The pBAS2 replicon has a conserved Firmicute origin of replication for rolling-circle plasmids, but the single-stranded intermediates characteristic of rolling-circle origins have not been observed [14]. While it is not an inherent feature of rolling-circle plasmids to require recombination, there is a Xer-like recombinase encoded on pBAS2 [9, 19]. The presence of this recombinase suggests that it may be required for replication as well as RecA. The canonical XerCD site specific recombinases from E. coli act in a recA-independent manner on the dif site in the chromosome [26]. XerCD also works on the cer and psi sites on colE1 and pSC101 plasmid replicons [8]. Because the Xer-like recombinase contained in pBAS2 is a single recombinase rather than a double recombinase like XerCD, it might behave more similarity to the single recombinase XerS found in Strepto-cocci and Lactococci [28]. In fact, we found two similar sequences (p < 0.0001) to the streptococcal dif_SL site 5′-ATT TTTCCGAAAAACTATAATTTTCTTGAAA-3′ in pBAS2 by FIMO motif discovery software [18]. One sequence is 5′-GTTTTGCAGAAATACGAGAGAGAGGTTGAGA-3′ at bases 1725–1755 on the coding strand for the pBAS2 ORFs. The other is 5′-AGTCTTCTGGAAAACAATCACAATGAA GATA-3′ at bases 482–512 on the reverse strand. The latter sequence is located less than 100 bp from the previously identified predicted ArgR-binding site [19], a site involved in XerCD-mediated recombination in other plasmids [46]. Motif discovery software could not recognize dif, cer, or psi sites associated with other XerCD-associated plasmids [19]. This dif_SL-like sequence could allow for intramolecular recombination and dimer resolution by the plasmid-encoded Xer-like recombinase.

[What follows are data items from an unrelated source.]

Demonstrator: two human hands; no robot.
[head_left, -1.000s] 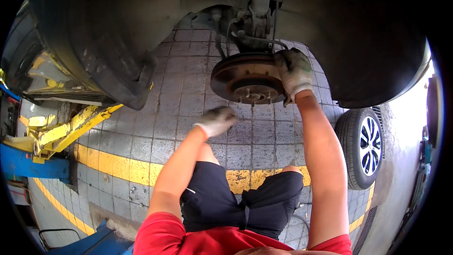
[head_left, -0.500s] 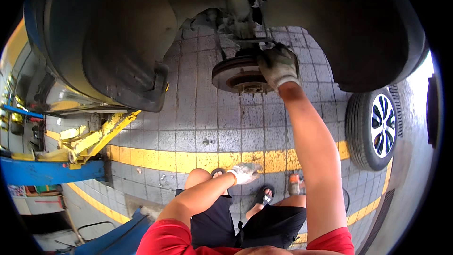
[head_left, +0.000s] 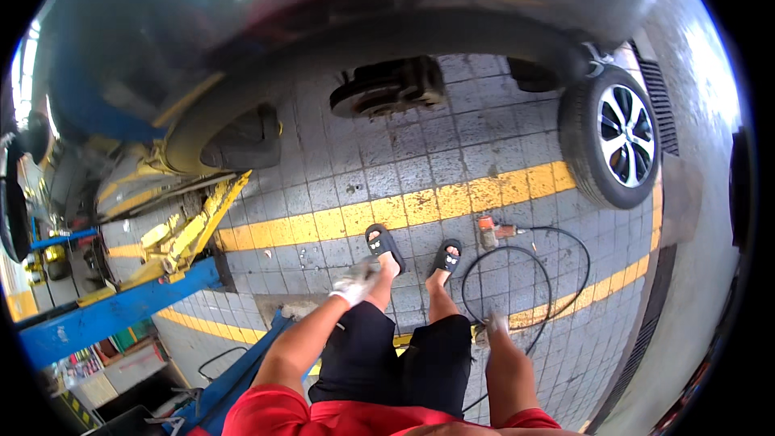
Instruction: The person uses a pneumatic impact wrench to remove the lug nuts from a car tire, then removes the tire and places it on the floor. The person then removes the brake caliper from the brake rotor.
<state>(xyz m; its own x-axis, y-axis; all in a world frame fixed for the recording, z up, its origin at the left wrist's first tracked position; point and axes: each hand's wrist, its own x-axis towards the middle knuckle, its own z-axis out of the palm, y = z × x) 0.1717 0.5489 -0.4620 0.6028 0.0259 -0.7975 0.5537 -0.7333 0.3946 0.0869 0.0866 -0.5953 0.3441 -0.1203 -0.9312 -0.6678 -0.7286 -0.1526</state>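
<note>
Head view: the gloved left hand (head_left: 355, 281) hangs loose over the left knee, its grip released and holding nothing. The right hand (head_left: 494, 324) hangs by the right thigh, its grip too blurred to tell. An air impact wrench (head_left: 488, 232) lies with its black hose (head_left: 529, 274) on the tiled floor (head_left: 452, 145), beside the sandalled feet; the bare brake disc (head_left: 383, 93) sits well apart under the lifted car.

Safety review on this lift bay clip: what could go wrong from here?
1. The black air hose loops on the floor right beside the feet in open sandals: likely a trip hazard, with toes unprotected.
2. The impact wrench lies on the yellow line, easy to step on.
3. The removed wheel stands upright and could roll or tip.
The left hand and right hand, both gloved, hold nothing.
</note>
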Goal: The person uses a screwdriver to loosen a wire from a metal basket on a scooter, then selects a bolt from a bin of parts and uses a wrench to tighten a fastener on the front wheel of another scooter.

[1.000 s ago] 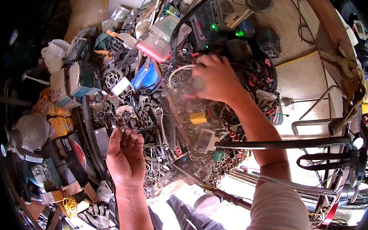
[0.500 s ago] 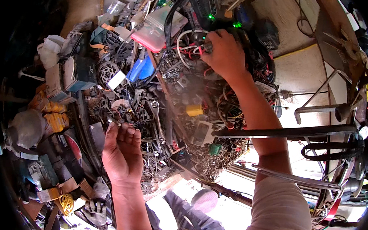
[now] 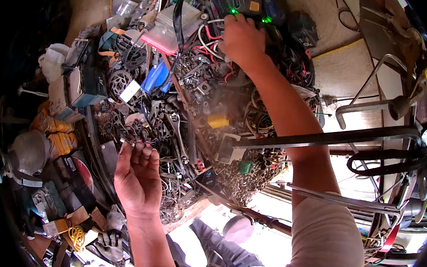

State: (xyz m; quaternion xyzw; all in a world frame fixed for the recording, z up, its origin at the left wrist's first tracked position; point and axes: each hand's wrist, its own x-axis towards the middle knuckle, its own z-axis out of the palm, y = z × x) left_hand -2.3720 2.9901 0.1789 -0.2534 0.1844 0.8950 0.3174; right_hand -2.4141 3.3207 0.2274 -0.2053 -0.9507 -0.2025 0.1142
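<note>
My left hand [image 3: 138, 178] is palm up in the lower middle with fingers curled, a small metal piece [image 3: 124, 141] at its fingertips beside loose tools and parts. My right hand [image 3: 241, 40] reaches to the top middle, fingers bent over red and white cables [image 3: 209, 47] just below black chargers [image 3: 231, 1] with green lights; what it grips is hidden. Under my right arm lie heaped nuts, small hardware [image 3: 249, 182], a yellow piece [image 3: 217, 120] and a green piece [image 3: 245, 167].
A clear lidded box [image 3: 171, 25], blue plastic item [image 3: 156, 76], wrench [image 3: 175, 131] and cardboard boxes [image 3: 61, 97] crowd the left and middle. A black metal bar [image 3: 350, 136] crosses above my right forearm. Bent rods [image 3: 342, 114] and more hardware fill the right side.
My right hand has moved upward and slightly left, farther into the cables by the chargers. My left hand has shifted slightly left in view, still curled at the small metal piece.
</note>
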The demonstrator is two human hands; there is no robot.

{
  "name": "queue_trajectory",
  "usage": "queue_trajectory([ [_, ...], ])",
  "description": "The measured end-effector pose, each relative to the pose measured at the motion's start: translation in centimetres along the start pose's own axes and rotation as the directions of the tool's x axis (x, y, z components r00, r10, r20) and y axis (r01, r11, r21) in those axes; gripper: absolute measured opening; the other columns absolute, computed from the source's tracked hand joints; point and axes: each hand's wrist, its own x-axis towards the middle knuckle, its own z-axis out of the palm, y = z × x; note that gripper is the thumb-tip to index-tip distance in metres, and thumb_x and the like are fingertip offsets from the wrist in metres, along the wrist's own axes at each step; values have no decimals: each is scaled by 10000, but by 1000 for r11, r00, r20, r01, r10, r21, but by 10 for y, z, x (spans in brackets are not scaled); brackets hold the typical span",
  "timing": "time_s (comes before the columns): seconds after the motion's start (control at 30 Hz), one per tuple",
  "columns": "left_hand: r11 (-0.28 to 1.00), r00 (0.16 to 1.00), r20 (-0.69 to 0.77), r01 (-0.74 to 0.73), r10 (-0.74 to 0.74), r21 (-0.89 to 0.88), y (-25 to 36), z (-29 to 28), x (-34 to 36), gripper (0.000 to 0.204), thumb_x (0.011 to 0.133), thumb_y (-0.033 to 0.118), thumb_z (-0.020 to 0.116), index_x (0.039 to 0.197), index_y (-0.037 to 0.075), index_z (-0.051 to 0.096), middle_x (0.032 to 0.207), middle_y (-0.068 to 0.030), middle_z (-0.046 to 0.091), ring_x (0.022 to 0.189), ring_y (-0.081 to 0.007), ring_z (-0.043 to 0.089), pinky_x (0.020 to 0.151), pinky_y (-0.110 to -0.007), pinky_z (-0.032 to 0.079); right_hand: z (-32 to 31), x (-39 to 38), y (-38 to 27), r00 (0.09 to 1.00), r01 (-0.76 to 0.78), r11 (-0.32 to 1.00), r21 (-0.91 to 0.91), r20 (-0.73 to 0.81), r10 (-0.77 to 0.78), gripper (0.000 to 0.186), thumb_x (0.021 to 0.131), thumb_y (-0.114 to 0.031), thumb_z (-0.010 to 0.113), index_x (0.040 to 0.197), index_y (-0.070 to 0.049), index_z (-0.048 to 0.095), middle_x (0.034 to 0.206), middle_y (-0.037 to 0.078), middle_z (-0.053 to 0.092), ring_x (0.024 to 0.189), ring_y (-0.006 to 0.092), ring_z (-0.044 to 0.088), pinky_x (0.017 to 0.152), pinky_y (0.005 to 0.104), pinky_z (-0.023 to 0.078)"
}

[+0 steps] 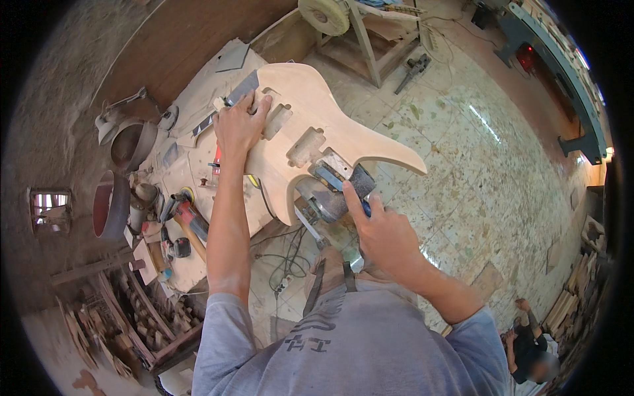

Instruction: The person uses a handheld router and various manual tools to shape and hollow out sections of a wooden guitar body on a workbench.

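Head view. One pale wooden guitar body (pixel 323 109) is lying across the right edge of the workbench (pixel 190 269), its horned end extending past that edge over the floor. Two round-cornered hollows are showing in its face. Two hands are working at it. The left hand (pixel 239 122) is resting on the body's left margin, thumb and forefinger standing apart on the wood; whether its other fingers are clamping the rim cannot be told. The right hand (pixel 373 228) is curling around one blue-handled tool (pixel 367 208), with the forefinger pointing forward; the guitar body is lying ahead of this grip, its lower cutaway nearest. The tool's working end cannot be made out clearly.

Two wide brown loops (pixel 134 145) are standing along the workbench's left edge. One red power tool (pixel 190 216) is lying toward its lower end, beside one smaller black-and-red tool (pixel 178 247). One grey shirt (pixel 370 360) is bearing dark lettering across the chest. One other person (pixel 528 350) is appearing at lower right.
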Motion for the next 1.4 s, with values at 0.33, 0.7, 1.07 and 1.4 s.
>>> queue_trajectory([
  [0.33, 1000, 1000, 16, 11, -11, 16, -7, 1, 8, 807, 960, 797, 449, 1461, 208, 682, 907, -161, 805, 1068, -353, 742, 1106, -460, 443, 17, -7, 23, 969, -2, 853, 523, -208, 130, 597, 1022, -168, 607, 1605, -155, 476, 1153, 259, 702, 723, 418, 730, 663, 512, 608],
  [0.7, 999, 998, -52, -35, 37, 35, -10, 3, 3, 799, 953, 782, 487, 1430, 180, 709, 917, -155, 808, 1080, -351, 738, 1090, -497, 447, -34, -35, 21, 987, -153, 979, 136, 78, 143, 688, 943, -94, 628, 1610, -147, 467, 1123, 277, 686, 683, 407, 733, 615, 482, 606],
  [1.07, 1000, 1000, 23, 3, -3, 2, -4, -4, 1, 746, 953, 743, 551, 1404, 176, 728, 1118, -170, 803, 1150, -389, 706, 1129, -588, 388, -20, -10, 16, 994, -103, 987, 124, 33, 100, 786, 918, -80, 635, 1654, -107, 361, 1096, 290, 688, 710, 400, 736, 632, 475, 610],
  [1.4, 1000, 999, 50, 1, 0, -18, -3, -4, 2, 776, 945, 768, 531, 1420, 185, 719, 1080, -158, 810, 1145, -375, 712, 1119, -549, 418, -13, 5, 17, 997, -66, 990, 122, -36, 71, 818, 899, -70, 649, 1660, -99, 352, 1051, 258, 689, 675, 382, 727, 600, 458, 604],
])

Although recA has not been observed to be required for recombination with Xer site-specific recombinases in other organisms [26], the unsuccessful transformation attempts indicate that pBAS2 requires RecA function for faithful replication. Similar results have been observed in Strepto-coccus pneumoniae. Establishment of plasmid multi-copy rolling-circle plasmid pMV158 was blocked but not completely abolished by a recA mutation [34]. RecA protein in C. thermocellum is required for replication of plasmids based on the thermophilic replicon pBAS2, but not the mesophilic replicon pNW33N even though both plasmids apparently replicate by a rolling-circle mechanism. A pNW33N-based plasmid named pJGW93NR (Fig. 4a) successfully transformed the ∆recA::pyrF deletion strain to thiamphenicol resistance, and could be back-transformed into E. coli (Fig. 4 c). Taken together with the results for pBAS2, these data suggest that recA is required for stable pBAS2 replication specifically, and that replication, not DNA entry into the cell, is affected by the deletion. Nearly all plasmids so far described for thermophilic Gram-positive bacteria replicate by a rolling-circle mechanism [41, 45], although the moderate thermophile Bacillus methanolicus was recently shown to maintain a theta-replicating plasmid at a lower temperature [23]. It is noteworthy that ssDNA intermediates are usually formed during rolling-circle replication, and that RecA protein may be required for protection of the DNA [44] or for replication restart mechanisms [32] necessary for faithful replication of the plasmid. The reason one plasmid replicon (pBAS2) requires RecA and not another (pNW33N) is unclear.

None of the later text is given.